Stamford West, Stamford, Lincolnshire. Archaeological Excavation (OASIS ID: wessexar1-271360)

Wessex Archaeology undertook a programme of archaeological excavation on land at Exeter Down, Stamford, Lincolnshire, prior to a mixed-use development. Two separate excavation areas were opened up. Within Area 1, the remains comprised a sequence of three roundhouses, the latest of which was set within a ditched enclosure. Ceramic and radiocarbon dating evidence indicate the settlement was occupied during the Early and Middle Iron Age.
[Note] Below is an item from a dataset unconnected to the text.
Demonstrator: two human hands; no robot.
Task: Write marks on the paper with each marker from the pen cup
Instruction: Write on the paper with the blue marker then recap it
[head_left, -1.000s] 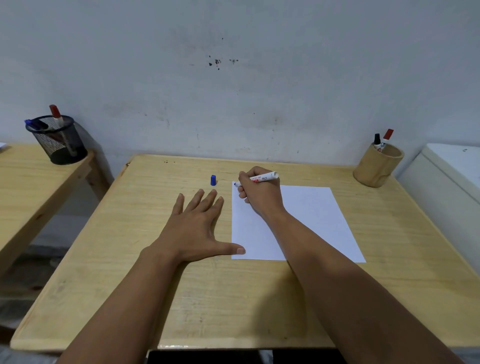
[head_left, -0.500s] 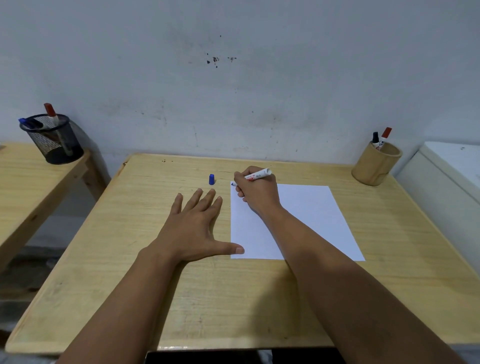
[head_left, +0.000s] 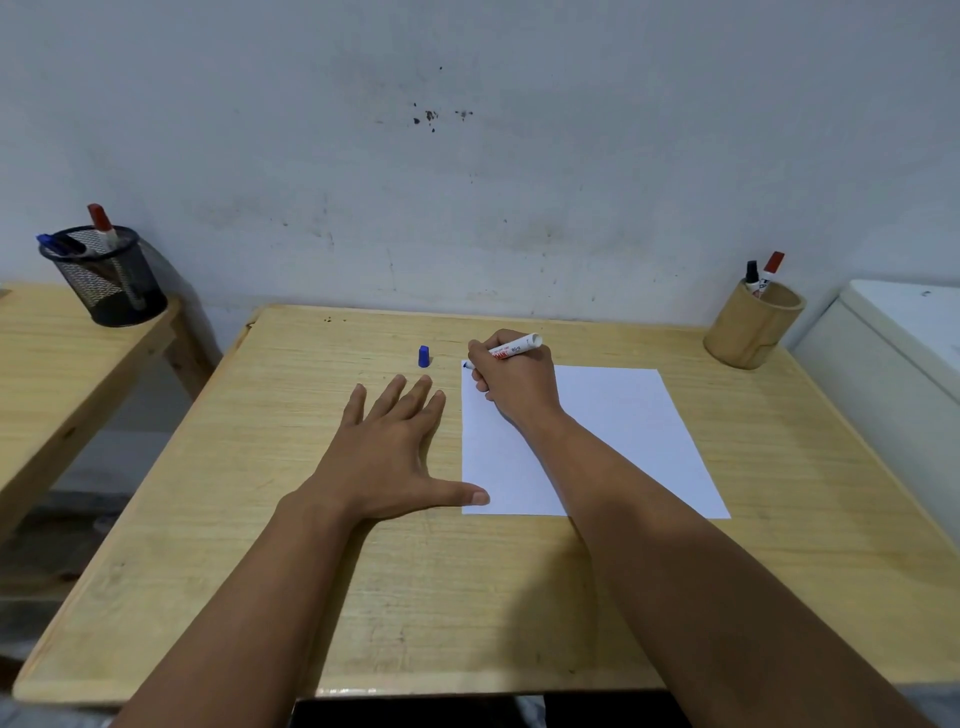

By the Late Iron Age, occupation appears to have ceased, and an arrangement of field boundary ditches suggests a purely agricultural use for the land instead. Area 2 contained two small iron smelting furnaces and a cluster of pits. Evidence suggests that the furnaces date to the Early to Middle Iron Age, and represent localised small-scale iron production. Evidence of ironworking is known from the vicinity of the Site, but the remains found at Stamford West appear to be a notably early manifestation of the technology. A general absence of diagnostic smithing slag and residues suggest this process occurred elsewhere. Although the furnaces were poorly preserved, their morphology suggests they were of the bowl type; if correct this would be of some significance for the understanding of the development of ironworking technology. Animal bone from the settlement indicates an unusually even proportion of cattle and sheep when compared with regional norms. The overall picture is of have been mixed and non-specialised agriculture. Environmental remains suggest cereal cultivation and grassland, field margins/hedgerows, waste ground, arable and oak and hazel woodland in the wider environment.